Transcribe only the lines of the listing below from the one holding "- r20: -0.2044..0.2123" through the one holding "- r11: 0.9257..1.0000", inclusive, without any change.

*** ENTRIES SHOWN

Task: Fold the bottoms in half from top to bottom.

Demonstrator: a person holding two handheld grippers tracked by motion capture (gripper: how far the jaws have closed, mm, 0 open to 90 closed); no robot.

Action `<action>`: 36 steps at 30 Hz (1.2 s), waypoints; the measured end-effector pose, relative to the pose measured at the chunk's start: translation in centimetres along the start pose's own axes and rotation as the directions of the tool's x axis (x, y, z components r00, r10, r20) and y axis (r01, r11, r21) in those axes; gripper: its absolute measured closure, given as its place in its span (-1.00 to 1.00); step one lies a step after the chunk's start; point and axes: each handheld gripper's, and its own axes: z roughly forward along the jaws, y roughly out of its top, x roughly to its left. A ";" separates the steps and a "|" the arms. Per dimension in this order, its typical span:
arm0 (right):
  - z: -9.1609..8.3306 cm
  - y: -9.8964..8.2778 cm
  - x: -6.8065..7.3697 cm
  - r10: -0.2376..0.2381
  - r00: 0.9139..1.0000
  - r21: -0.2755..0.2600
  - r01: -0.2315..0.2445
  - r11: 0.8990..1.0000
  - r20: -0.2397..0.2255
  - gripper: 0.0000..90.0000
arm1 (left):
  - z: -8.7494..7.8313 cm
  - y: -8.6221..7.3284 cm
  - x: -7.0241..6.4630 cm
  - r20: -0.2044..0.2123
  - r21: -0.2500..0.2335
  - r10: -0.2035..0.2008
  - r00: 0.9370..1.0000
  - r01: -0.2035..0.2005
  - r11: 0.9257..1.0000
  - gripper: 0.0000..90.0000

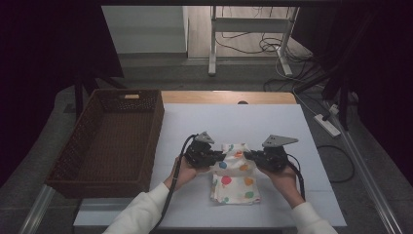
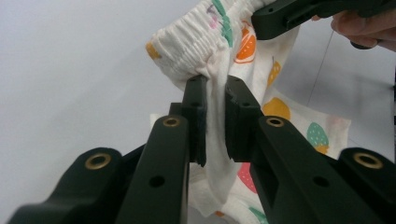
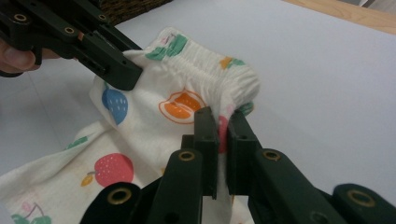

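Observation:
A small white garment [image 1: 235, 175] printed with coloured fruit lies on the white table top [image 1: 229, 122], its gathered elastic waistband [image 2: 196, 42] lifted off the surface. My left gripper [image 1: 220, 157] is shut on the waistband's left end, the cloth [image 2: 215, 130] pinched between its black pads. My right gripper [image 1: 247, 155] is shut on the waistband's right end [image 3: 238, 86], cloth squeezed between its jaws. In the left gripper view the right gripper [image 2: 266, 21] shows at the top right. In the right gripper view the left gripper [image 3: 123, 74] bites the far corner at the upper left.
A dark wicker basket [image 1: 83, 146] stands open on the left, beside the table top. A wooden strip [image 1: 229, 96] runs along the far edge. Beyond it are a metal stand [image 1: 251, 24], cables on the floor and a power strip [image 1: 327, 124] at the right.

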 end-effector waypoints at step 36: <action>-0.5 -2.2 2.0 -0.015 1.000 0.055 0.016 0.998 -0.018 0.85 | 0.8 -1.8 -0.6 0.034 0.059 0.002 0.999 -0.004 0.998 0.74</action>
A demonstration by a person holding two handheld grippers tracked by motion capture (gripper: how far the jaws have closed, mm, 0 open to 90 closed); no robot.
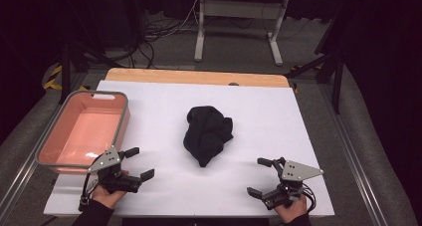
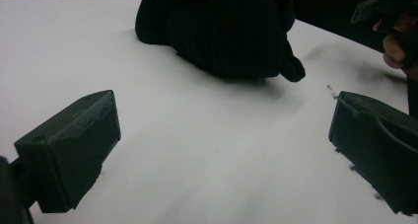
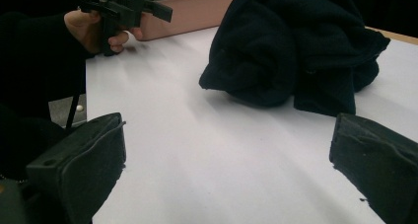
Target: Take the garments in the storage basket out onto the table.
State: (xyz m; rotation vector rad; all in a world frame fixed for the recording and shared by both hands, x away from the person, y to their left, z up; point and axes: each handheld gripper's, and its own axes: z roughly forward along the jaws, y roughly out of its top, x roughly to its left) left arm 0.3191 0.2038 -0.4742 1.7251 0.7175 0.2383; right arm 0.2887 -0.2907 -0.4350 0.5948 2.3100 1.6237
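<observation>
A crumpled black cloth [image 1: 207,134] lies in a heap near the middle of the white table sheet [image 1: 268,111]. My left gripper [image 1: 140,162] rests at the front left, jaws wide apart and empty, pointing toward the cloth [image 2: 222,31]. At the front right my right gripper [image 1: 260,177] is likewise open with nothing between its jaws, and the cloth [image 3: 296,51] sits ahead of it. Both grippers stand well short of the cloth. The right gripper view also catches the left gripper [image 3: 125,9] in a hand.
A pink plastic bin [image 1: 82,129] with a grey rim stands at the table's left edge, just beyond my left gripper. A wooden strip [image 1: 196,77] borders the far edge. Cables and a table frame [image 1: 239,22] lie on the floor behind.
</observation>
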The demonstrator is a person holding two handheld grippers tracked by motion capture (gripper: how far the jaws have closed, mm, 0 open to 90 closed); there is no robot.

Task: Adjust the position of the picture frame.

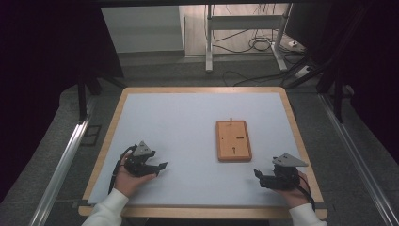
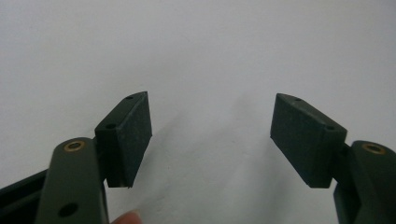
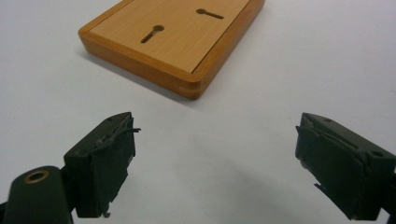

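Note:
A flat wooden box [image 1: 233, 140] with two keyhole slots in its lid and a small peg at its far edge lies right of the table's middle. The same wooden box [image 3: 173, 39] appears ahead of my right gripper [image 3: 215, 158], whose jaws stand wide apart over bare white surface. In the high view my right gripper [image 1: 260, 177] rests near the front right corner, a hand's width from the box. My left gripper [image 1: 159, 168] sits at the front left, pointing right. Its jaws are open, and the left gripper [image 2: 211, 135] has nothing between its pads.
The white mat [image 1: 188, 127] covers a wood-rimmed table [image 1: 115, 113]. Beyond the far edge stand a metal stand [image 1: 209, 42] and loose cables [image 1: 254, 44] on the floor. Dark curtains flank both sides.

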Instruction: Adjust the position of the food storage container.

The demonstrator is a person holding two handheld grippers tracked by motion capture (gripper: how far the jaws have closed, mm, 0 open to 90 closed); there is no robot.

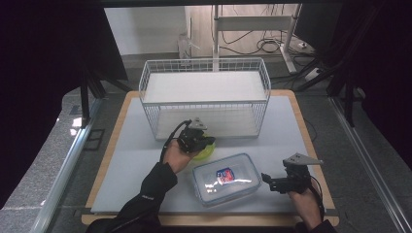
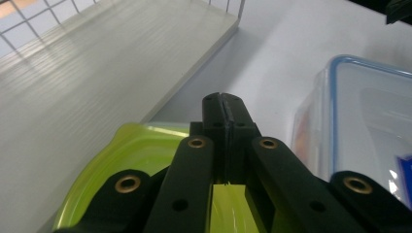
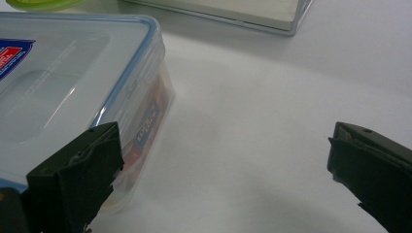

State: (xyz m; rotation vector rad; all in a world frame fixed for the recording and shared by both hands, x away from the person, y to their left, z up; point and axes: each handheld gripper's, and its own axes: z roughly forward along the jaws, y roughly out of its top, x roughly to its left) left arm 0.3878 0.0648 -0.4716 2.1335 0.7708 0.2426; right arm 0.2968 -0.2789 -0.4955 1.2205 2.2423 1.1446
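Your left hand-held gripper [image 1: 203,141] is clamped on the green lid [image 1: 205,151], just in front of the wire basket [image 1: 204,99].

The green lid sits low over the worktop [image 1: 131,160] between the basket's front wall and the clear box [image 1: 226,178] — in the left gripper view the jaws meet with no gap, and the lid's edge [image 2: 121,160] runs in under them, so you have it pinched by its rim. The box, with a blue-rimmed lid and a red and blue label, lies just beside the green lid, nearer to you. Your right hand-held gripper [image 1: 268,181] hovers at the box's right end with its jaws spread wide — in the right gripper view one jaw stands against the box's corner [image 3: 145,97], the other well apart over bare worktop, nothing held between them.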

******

**SOLUTION TO THIS PROBLEM**.
  - r20: -0.2044..0.2123
  - r21: -0.2500..0.2335
  - r10: -0.2035..0.2008
  - r00: 0.9370..1.0000
  - r01: -0.2035..0.2005
  - r11: 0.9257..1.0000

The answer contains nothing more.